**What you are asked to do:**
All lines between the start of the listing below and the line containing "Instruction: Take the", inclusive, must be repeated exactly.

START Collected data

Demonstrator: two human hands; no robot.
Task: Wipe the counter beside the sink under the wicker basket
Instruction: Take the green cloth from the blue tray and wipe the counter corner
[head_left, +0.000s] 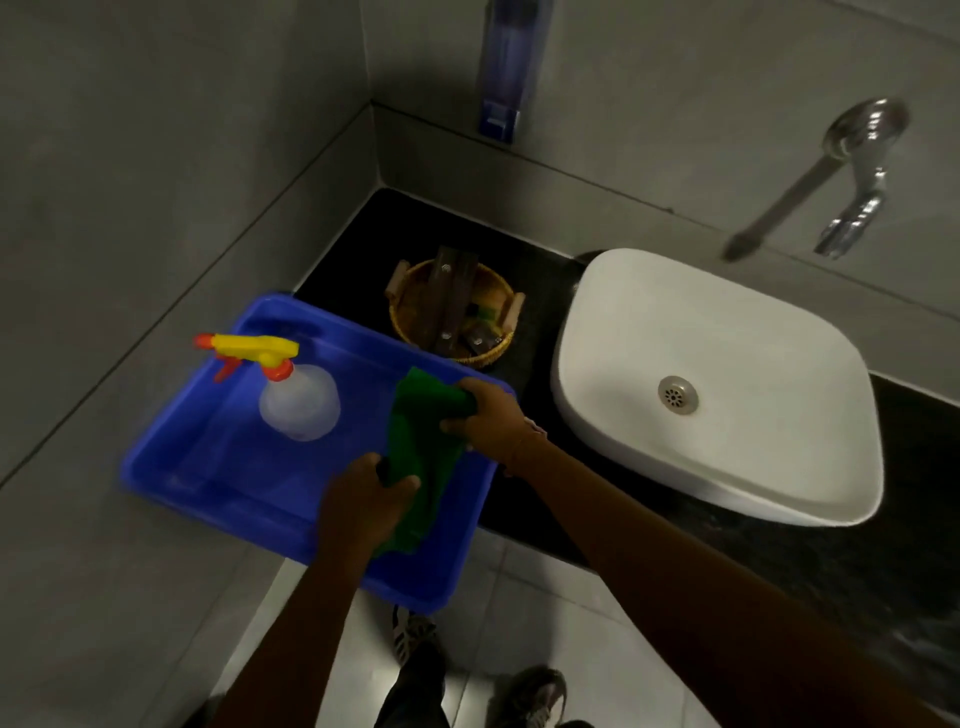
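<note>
A green cloth (423, 457) hangs over the blue plastic tray (208, 457). My left hand (361, 506) grips the tray's near rim together with the cloth's lower part. My right hand (491, 421) holds the cloth's upper end at the tray's right rim. The round wicker basket (501, 349) stands on the black counter (358, 249) just beyond the tray, left of the white sink (727, 332). The basket holds dark packets and small items. The tray's right end overlaps the counter edge; whether it rests on it I cannot tell.
A clear spray bottle (301, 402) with a yellow and red trigger stands in the tray. Grey tiled walls close the corner at left and behind. A chrome tap (852, 218) juts from the wall above the sink. A blue dispenser (506, 67) hangs on the back wall. My shoes show on the floor below.
</note>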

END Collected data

**Task response:**
Demonstrator: two human hands; no robot.
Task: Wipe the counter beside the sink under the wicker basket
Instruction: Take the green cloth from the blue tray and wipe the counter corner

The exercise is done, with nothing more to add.